ABOUT THIS TASK
The lines to reproduce run from the first one below to the line containing "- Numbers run", both included. Reproduce them exactly and nothing else.

DATA PROVIDED
<<<<
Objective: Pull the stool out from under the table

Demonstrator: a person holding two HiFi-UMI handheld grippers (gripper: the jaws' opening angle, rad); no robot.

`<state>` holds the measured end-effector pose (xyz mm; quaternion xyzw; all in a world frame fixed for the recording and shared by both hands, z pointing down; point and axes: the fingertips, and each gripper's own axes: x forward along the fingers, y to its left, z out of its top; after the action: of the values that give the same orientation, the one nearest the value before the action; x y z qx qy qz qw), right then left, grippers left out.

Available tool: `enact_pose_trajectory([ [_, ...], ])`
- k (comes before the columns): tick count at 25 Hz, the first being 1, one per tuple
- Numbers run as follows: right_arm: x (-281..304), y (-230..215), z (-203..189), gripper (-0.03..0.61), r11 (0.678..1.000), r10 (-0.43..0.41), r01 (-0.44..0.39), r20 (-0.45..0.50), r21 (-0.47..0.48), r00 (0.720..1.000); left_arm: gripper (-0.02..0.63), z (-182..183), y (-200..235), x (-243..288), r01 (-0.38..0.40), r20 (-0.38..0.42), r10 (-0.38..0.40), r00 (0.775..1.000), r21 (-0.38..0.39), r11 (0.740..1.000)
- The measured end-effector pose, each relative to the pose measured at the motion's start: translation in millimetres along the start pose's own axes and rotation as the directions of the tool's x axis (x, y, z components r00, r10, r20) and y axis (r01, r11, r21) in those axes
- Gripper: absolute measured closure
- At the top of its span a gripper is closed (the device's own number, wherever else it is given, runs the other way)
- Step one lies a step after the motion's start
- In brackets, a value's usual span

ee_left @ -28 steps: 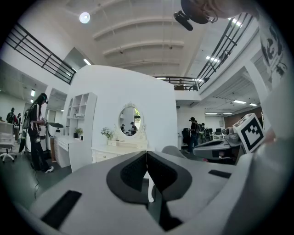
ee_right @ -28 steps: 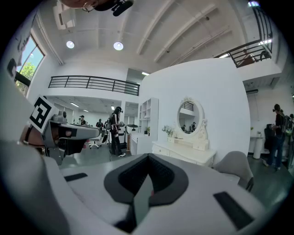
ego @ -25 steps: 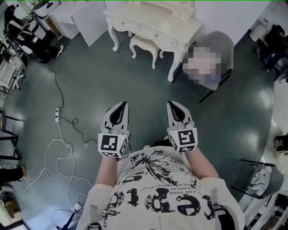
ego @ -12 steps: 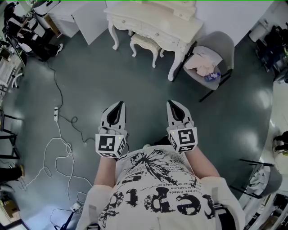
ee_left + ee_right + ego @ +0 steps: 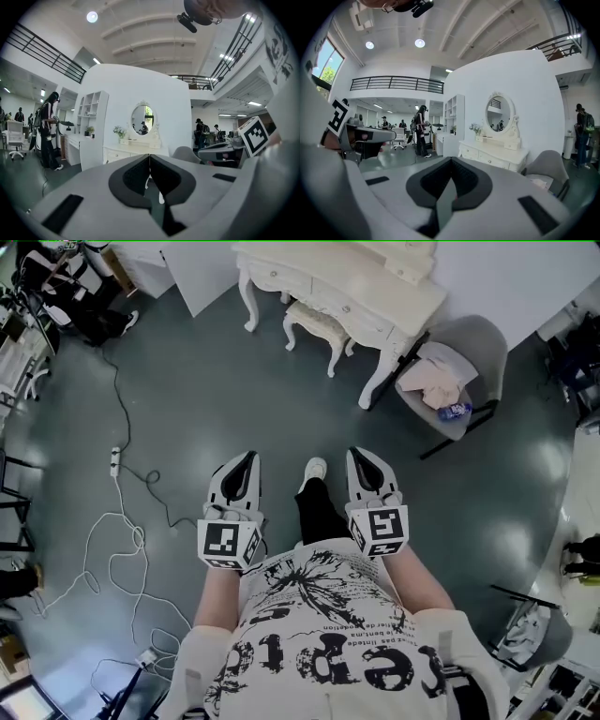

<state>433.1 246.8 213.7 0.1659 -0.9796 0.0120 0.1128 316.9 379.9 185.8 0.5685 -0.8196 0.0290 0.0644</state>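
The left gripper (image 5: 248,461) and right gripper (image 5: 360,457) held their fingers together, empty; the stool (image 5: 315,322) sat under the desk (image 5: 394,296), well apart.

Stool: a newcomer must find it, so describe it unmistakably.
Find the cream dressing table at the head view's top edge. The stool sits partly tucked under its front. Unlike the grey chair beside the table, it is small, backless and cream with curved legs.

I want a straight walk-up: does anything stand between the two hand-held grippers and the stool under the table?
Nothing visible does. From the left hand-held gripper and right hand-held gripper to the stool lies bare floor; the white cable lies off left, the grey chair right of the dressing table.
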Motion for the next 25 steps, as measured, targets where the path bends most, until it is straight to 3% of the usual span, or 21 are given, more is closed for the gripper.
enact_pose_trajectory([
  [10, 149.9, -63.0, 26.4, 0.563, 1.0, 0.0, 0.0, 0.02, 0.006, 1.0, 0.594, 4.9, 81.9, 123.0, -0.075, -0.048, 0.075, 0.996, -0.006, 0.997],
  [18, 288.9, -143.5, 65.5, 0.563, 0.999, -0.027, 0.027, 0.019, 0.02, 0.999, 0.594, 40.0, 147.4, 267.6, -0.063, -0.044, 0.064, 0.997, 0.011, 0.998],
  [25, 360.2, -188.0, 76.3, 0.563, 0.997, -0.071, 0.071, -0.013, 0.036, 0.997, 0.594, 51.3, 184.4, 349.0, -0.035, -0.062, 0.036, 0.997, 0.007, 0.999],
])
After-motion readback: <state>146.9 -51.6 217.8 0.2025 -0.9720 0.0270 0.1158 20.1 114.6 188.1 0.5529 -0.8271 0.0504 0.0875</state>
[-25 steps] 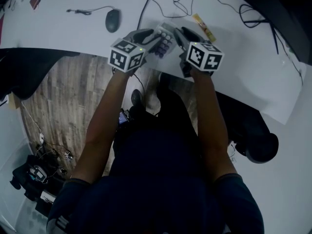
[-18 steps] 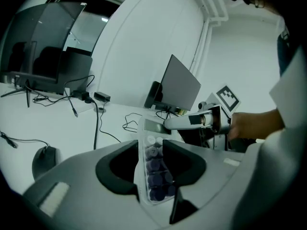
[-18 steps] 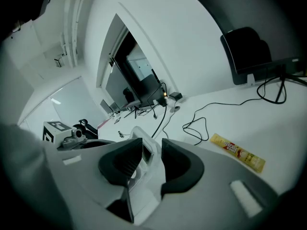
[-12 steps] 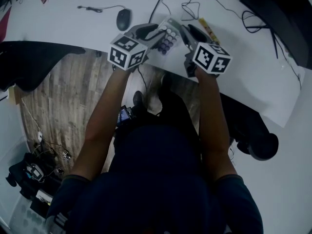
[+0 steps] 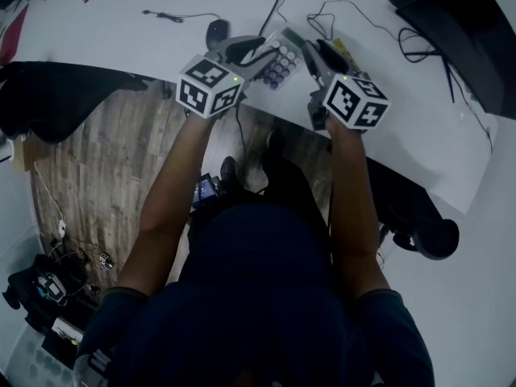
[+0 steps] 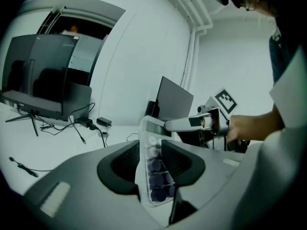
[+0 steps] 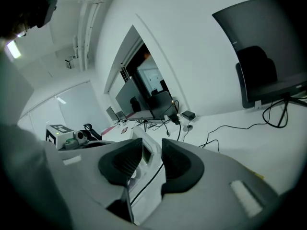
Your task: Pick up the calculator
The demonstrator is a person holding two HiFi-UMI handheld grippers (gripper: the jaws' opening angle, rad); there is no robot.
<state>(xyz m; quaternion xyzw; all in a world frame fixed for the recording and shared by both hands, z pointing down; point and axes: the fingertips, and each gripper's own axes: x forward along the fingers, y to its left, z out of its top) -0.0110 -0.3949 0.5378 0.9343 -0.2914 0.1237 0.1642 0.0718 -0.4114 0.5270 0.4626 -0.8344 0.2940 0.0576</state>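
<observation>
The calculator (image 5: pixel 280 59), pale grey with dark round keys, is held off the white desk (image 5: pixel 121 39) between both grippers. My left gripper (image 5: pixel 254 52) is shut on its keypad end, and the keys (image 6: pixel 156 176) show edge-on between the dark pads. My right gripper (image 5: pixel 318 55) is shut on the display end, where the small screen (image 7: pixel 145 152) sits between its pads. In the left gripper view the right gripper's finger (image 6: pixel 184 124) reaches across the calculator's top. A thin cable runs below the calculator in the right gripper view.
A black mouse (image 5: pixel 216 31) lies just beyond the left gripper. Loose cables (image 5: pixel 347 10) and a yellow strip (image 5: pixel 344 48) lie behind the calculator. Dark screens (image 5: pixel 451 14) stand at the far right. The desk edge runs under my wrists, above the wooden floor (image 5: pixel 105 160).
Both grippers have moved a little farther over the desk with the calculator held between them. The mouse now sits close behind the left gripper.
</observation>
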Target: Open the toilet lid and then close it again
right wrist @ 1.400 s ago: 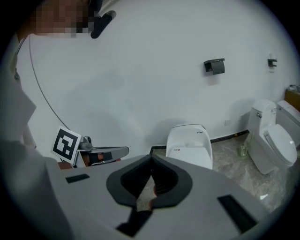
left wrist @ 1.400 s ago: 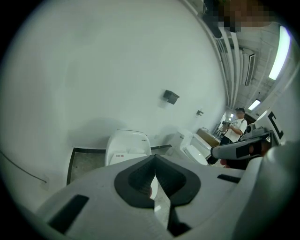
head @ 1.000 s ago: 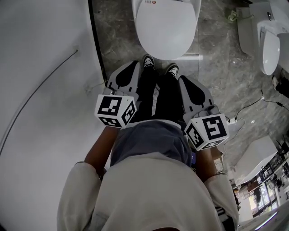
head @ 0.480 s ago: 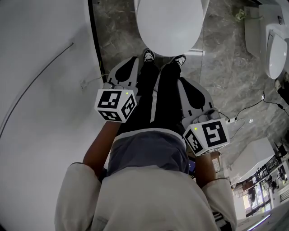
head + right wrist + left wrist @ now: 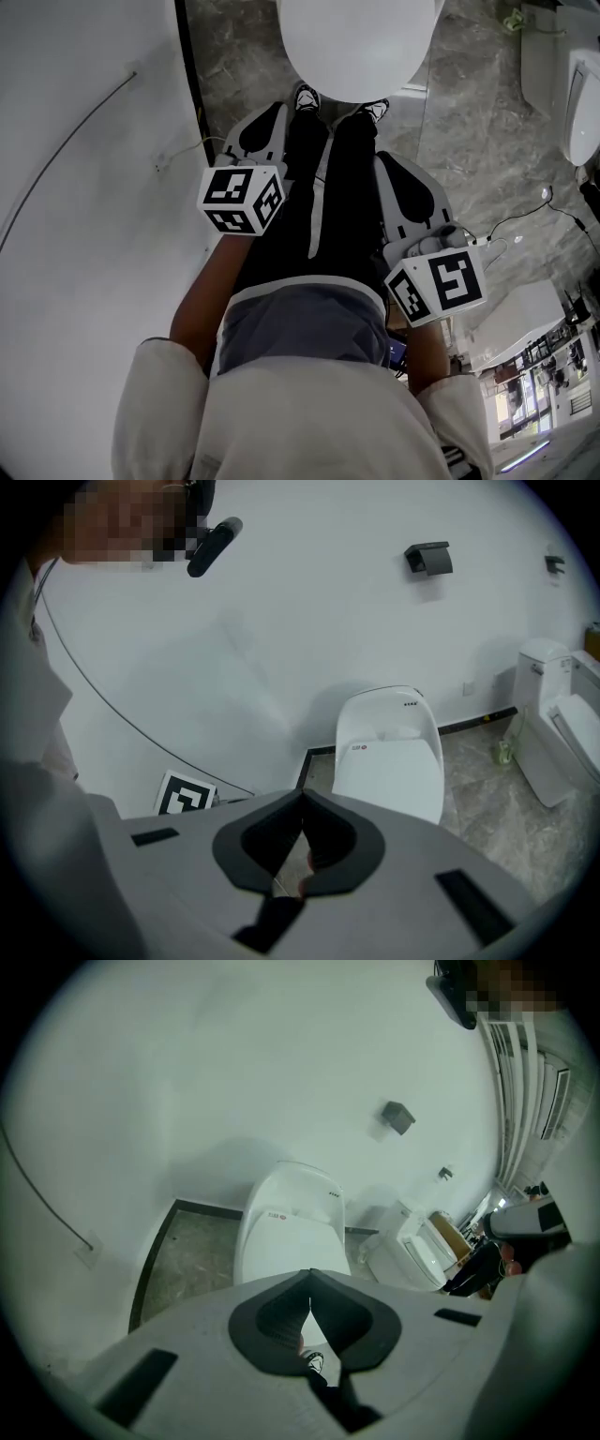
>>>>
RESPONSE FOR THIS EXERCISE
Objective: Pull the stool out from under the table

Demonstrator: a person holding two HiFi-UMI handheld grippers (gripper: the jaws' opening angle, rad); no robot.

`<state>` holds the measured end-effector pose (xyz mm; quaternion xyzw; all in a world frame fixed for the recording and shared by both hands, z pointing down; point and axes: the fingertips, and each gripper's own axes: x forward along the fingers, y to its left, z out of its top; after the action: of the values that give the same orientation, the one nearest the value before the action; x y z qx qy qz qw), right then left, grippers left out.

Available tool: `enact_pose_trajectory([ [_, ...], ])`
- k (comes before the columns): tick count at 25 Hz, the first being 1, one per tuple
- Numbers run as follows: right_arm: x (-281..304), y (-230..215), z (-203..189), gripper (-0.03..0.61), r11 (0.678..1.000), r10 (-0.43..0.41), r01 (-0.44..0.39), r20 (-0.45..0.50), r21 (-0.47..0.48), r00 (0.720..1.000); left_arm: gripper (-0.02..0.63), z (-182..183), y (-200..235), x (-243..288), r01 (-0.38..0.40), r20 (-0.38..0.42), r10 (-0.38..0.40), r00 (0.775..1.000), r21 (-0.38..0.39), r11 (0.740..1.000)

This completes the response.